Journal article Open Access
Vikash Jakhmola1*, Sunil Jawla2, N.G. Raghavendra Rao1
The main objective present research work to synthesis, characterization and biological evaluation of pyridazine analogues. To study the different synthesized derivative by using different analytical parameters. And also to find out the good pharmacologically active synthesized compounds. The studies on the hydralazine group drugs led to the synthesis of many pyridazinone derivatives with a wide activity spectrum on cardiovascular system. Pyridazinone derivatives, a class of compounds containing the N-N bond, exhibit a wide range of pharmacological activities such as antidepressant, antihypertensive, antithrombotic, anticonvulsant, cardiotonic, anti HIV and anticancer etc. All the synthesized compounds were obtained in good yield by optimizing various synthetic procedures.
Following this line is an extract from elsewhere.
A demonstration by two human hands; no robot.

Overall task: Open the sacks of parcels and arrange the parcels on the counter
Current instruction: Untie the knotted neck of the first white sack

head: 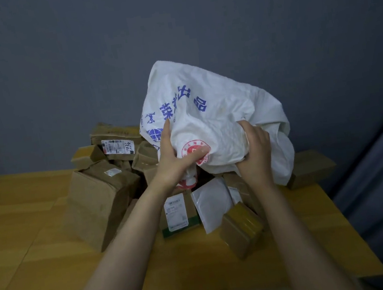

The structures of the compounds were established by elemental analysis, IR, 1H-NMR and Mass spectral data analysis. The current work describes the synthesis of some new substituted pyridazine derivatives with encouraging antihypertensive activity by non-invasive method using Tail Cuff method. Some new dihydropyridazinone analogues were synthesized by a sequence of reactions starting from respective aryl hydrocarbons. Pyridazinone derivatives were synthesized under different reaction mechanism like Fredal craft acylation for substituted benzene, Claisen condensation and Manich reaction conditions. Total Ten compounds (4a-4i) were synthesized by mentioned scheme. The final compounds 4e and 4i were evaluated for antihypertensive activities by non-invasive method using Tail Cuff method. Compound 4e and 4i were found to show highly significant reduction in mean arterial blood pressure but at higher dose in comparison to standard drugs.